If (i) the right to make a call under an ondemand bond is qualified by the terms of the underlying contract and (ii) you can advance strong evidence that the terms of the underlying contract clearly and expressly prevent the beneficiary from a making a call, then it would be worthwhile you seeking an interim injunction restraining a call.

Wuhan (Court of Appeal, 20 November 2013)

The facts

Arbitration proceedings were on foot between the buyer and seller in relation to the underlying ship building contract which was secured by a so-called 'payment guarantee'. The seller claimed that the second instalment under the contract was due to be paid and subsequently submitted a demand to the bank for payment under the terms of the payment guarantee.

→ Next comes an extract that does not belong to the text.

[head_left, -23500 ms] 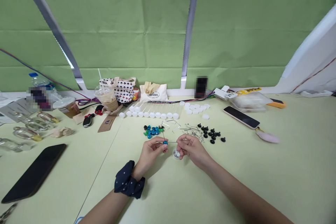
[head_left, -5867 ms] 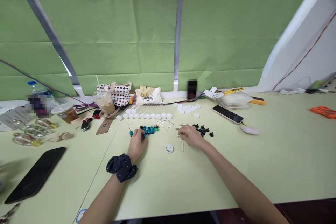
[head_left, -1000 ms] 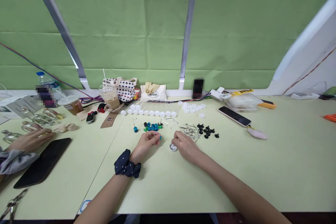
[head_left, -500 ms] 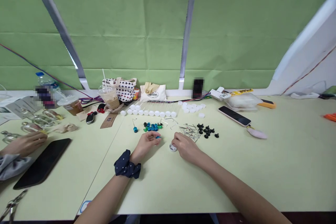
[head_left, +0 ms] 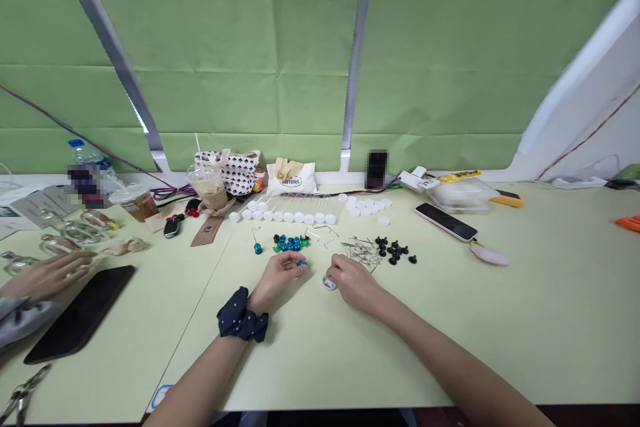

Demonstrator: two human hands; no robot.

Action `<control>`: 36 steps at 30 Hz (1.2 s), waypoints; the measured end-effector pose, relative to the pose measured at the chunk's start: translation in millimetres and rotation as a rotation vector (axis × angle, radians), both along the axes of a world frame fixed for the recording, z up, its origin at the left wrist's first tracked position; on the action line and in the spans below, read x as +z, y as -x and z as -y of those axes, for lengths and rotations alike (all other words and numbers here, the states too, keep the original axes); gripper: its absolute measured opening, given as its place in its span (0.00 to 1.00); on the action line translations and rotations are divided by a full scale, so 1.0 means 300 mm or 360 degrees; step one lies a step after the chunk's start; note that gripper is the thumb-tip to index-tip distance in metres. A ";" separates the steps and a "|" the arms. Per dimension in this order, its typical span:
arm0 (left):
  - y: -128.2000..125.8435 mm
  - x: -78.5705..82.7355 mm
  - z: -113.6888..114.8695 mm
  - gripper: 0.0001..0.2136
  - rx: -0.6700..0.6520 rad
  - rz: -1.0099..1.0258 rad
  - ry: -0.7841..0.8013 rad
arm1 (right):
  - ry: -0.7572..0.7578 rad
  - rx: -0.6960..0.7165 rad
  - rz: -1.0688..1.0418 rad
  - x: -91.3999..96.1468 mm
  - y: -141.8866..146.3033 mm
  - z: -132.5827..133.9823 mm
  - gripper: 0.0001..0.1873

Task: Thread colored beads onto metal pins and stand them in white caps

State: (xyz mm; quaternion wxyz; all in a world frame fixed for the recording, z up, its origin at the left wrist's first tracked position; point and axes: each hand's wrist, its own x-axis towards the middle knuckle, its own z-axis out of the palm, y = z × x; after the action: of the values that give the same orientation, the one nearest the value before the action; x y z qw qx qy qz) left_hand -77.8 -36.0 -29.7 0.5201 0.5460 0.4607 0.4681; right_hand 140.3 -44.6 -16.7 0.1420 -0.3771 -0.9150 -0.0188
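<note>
In the lower centre of the frame, the left hand (head_left: 278, 275) has its thumb and index finger clamped on a small shiny blue bead (head_left: 301, 263). Just to the right, the right hand (head_left: 356, 281) has its fingers gathered together over the edge of a small round white dish (head_left: 329, 287); whether they grip anything is hidden. Small greyish bits show inside the dish, too blurred to identify.

Above the hands lie a cluster of glossy blue and green beads (head_left: 291, 245), a tangle of thin silver metal rods (head_left: 364, 254) and a group of black mushroom-shaped pieces (head_left: 395, 251).

At left of centre, a clear plastic cup with a straw (head_left: 213, 192) holds a milky brown drink, and a lidded plastic cup (head_left: 136, 203) holds something brown. A clear plastic bottle with a blue cap (head_left: 86, 159) stands farther left, its blue label illegible.

Black lettering on the cream cloth bag (head_left: 291, 181) at upper centre seems to read "barnnet". The yellow packet (head_left: 460, 176) at right bears dark print too small to read.
</note>
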 end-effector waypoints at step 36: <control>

The bank declined to make payment on the basis there was no final and binding arbitration award in relation to the second instalment and instead placed the amount due in escrow. When the Award was finalised, and there was confirmation that the second instalment was not in fact due, the bank issued an application for a declaration that a trust was created when the amount due was released from escrow on the basis that the sellers knew they were not entitled to the money that had been paid over.

The issue then was whether the bank was liable to make payment. Because of the unusual nature of the case, the matter was leapfrogged straight to the Court of Appeal.

The decision

The Court of Appeal held that in the case of on-demand bonds, the general principle is that the obligation to make payment crystallises immediately upon the on-demand bond being presented to the payer. The payer can only resist payment of a conforming bond if there is a clear case of fraud by the beneficiary.

The Court of Appeal went on to say that money paid out under an on-demand bond could never be subject to a trust in the manner argued for by the bank. The implication of a constructive trust whereby the bank sought to impose a fetter upon the seller's right to dispose of the moneys paid out under the payment guarantee would be completely contrary to the general principle that on-demand bonds are payable on demand (save for fraud).

The bank was accordingly ordered to release the money to the seller notwithstanding that it was common ground that no payment was due in relation to the Award.

Their Lordships emphasised that the payment guarantee was a completely separate contract to the underlying contract between the buyer and seller that contained entirely separate obligations that were entirely independent of the underlying contract. The liability to make payment crystallised on presentation of the payment guarantee and this was the case regardless of whether the person calling the bond was entitled to the money claimed or not.

Practice point

On-demand bonds are payable on demand, and unless there is a clear case of fraud by the beneficiary, payment must be made immediately a bond has been called.


The Wuhan and Cuddy decisions serve to reinforce the seriousness with which the courts treat the security that is afforded by bonds, guarantees and warranties which are all designed to protect against default or non-performance.

In Wuhan, the Court of Appeal emphasised that conforming on-demand bonds do what they say on the tin: (except in the case of fraud) they are payable on demand without reference to the underlying contract or any liability arising under that contract. There is, however, one possible exception. If there is strong evidence that the terms of the underlying contract clearly and expressly prevent the beneficiary from a making a call, then the court may be prepared to follow Doosan and restrain a call.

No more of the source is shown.